# First Time Lab Results



## ColonelPotter (Dec 19, 2017)

Hi, I'm new to this community. I had thyroid labs run for the first time due to symptoms, and had an ultrasound today which I'll hear results of tomorrow (doctor noticed I was swollen). I don't have a diagnosis yet, but it's obviously some sort of autoimmune condition (hashimoto's or graves), but the very low TSH is throwing me off. Any ideas/discussion is welcome. I'm very new to this world of thyroid and feel a bit over my head. By the way I'm 33 and female. Thanks!

TSH - 0.09 (iu/ml) (0.27-4.20)
Free T4 - (1.64 ng/dL) (0.93-1.70)
Free T3 - 3.9 (pg/mL) (2.0-4.4)
Reverse T3 - 18 (ng/dL) (8-24)
T uptake (TBI) - 0.88 (tbi) (0.80-1.30)
Anti-Thyroglobulin Antibody - 719 (iu/mL) (<115)
Anti-Thyroid Peroxidase Antibody - 280 (iu/mL) (<34)


----------



## creepingdeath (Apr 6, 2014)

If your not on any thyroid meds your labs show you are hyperthyroid.

What are your symptoms?


----------



## jenny v (May 6, 2012)

Your Frees actually look okay, although your reverse T3 is a little high. Your antibodies are ridiculously high, though. Definitely push for a thyroid ultrasound to see what's going on physically; antibodies can make TSH look off, so I wouldn't worry too much about that result (it doesn't mean you're hyperthyroid). What kind of symptoms are you having?


----------



## ColonelPotter (Dec 19, 2017)

Thanks for your responses. I just recently had an ultrasound done that showed 4 nodules, one of which they said looks slightly concerning. I'm getting a Radioactive Iodine Uptake test done in about a week to determine a diagnosis.

Overall, my symptoms are more hypo than hyper, but I know those lines can blur. Mostly just lack of energy, the "wired but tired" feeling - my mind is always racing but my body has no energy. Panic, OCD, depression, dry skin, hair loss, all that stuff.


----------



## creepingdeath (Apr 6, 2014)

could be either or both at the same time....

sounds too cruelly familiar..........

good luck.......


----------



## jenny v (May 6, 2012)

I'm glad you're having the uptake test done. Make sure to get hard copies of the ultrasound report and uptake results, it's your right as a patient. Do you know the size of the nodules they saw?


----------



## ColonelPotter (Dec 19, 2017)

Thanks for your responses again. That's a good idea to get a copy of my results, I'll be sure to do that. My nodules are apparently over 2cm.


----------



## jenny v (May 6, 2012)

Those are big enough to biopsy, so definitely make sure to ask about that.


----------



## ColonelPotter (Dec 19, 2017)

Okay I got the results of my RAI uptake, and I'm confused. I have an autonomous thyroid soaking up most of the iodine and causing more hormone to be produced - so its the nodule, not my thyroid. He wants me to think about removing that half of my thyroid the nodule is on. He also said I was hyperthyroid due to the nodule, but that I also have Hashimoto's.

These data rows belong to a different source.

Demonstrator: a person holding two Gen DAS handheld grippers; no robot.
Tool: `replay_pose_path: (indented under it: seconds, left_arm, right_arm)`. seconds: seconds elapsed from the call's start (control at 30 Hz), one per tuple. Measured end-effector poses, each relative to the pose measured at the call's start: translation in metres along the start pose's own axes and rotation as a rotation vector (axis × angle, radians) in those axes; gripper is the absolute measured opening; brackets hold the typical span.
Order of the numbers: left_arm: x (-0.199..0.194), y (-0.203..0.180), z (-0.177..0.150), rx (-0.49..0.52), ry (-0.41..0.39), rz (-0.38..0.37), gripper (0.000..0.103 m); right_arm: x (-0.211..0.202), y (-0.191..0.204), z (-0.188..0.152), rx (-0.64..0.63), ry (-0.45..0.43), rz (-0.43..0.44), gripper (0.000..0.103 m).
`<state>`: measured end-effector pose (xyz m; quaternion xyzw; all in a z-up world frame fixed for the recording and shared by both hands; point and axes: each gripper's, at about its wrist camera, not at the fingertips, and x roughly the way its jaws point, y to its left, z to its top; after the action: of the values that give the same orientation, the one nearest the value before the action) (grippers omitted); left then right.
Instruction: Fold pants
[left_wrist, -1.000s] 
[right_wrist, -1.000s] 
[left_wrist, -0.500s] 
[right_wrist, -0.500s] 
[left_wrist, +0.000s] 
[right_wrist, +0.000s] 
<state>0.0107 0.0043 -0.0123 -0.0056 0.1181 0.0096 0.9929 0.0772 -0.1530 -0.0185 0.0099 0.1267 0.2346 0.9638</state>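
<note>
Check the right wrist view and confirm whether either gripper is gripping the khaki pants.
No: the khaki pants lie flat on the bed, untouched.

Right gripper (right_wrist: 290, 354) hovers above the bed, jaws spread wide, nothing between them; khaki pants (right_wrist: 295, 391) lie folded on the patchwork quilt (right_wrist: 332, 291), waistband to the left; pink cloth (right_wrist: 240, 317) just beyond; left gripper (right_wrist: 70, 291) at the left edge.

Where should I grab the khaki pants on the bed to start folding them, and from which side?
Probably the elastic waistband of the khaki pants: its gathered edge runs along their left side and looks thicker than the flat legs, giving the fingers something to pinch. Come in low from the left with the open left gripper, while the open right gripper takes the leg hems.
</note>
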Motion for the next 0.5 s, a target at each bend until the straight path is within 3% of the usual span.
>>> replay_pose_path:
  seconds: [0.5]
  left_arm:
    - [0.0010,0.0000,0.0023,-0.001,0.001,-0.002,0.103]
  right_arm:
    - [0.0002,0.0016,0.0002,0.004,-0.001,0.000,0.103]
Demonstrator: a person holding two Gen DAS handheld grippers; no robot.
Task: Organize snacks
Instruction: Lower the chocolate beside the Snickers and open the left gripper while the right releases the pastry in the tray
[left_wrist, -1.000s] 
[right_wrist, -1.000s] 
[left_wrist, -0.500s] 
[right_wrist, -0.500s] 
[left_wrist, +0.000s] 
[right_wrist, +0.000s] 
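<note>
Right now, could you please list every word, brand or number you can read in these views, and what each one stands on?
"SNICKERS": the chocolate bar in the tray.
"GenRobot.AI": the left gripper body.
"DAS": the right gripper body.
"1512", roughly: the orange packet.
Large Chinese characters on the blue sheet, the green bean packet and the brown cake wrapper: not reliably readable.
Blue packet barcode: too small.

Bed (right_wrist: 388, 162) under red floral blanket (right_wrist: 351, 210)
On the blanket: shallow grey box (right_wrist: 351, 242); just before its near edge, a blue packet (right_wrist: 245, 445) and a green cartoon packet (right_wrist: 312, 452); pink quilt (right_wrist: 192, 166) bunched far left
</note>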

I'm not a fan of removing the thyroid or having RAI treatment. I definitely want to focus more on fixing what is causing all this to happen (autoimmune issues), and see where that gets me. I didn't think I could be hyper and have Hashimoto's at the same time? Or maybe I'm just in a hyper swing and I toggle? I've always suspected hypothyroidism, but maybe the autoimmune response has been attacking it so much over time, it's turned into more hyper/hypo toggle?

I made an appointment with my regular doctor (who tends to side on holistic treatment) about getting labs done for iodine and selenium deficiency, food allergies, and celiac disease.

Any other ideas? Thanks so much for helping me along here, its so easy to feel lost!


----------



## joplin1975 (Jul 21, 2011)

You can absolutely be hyper and have Hashimoto's. Thyroid diagnoses aren't always cut and dry. In advanced stages of the disease, you can be hyper and hypo at the same time.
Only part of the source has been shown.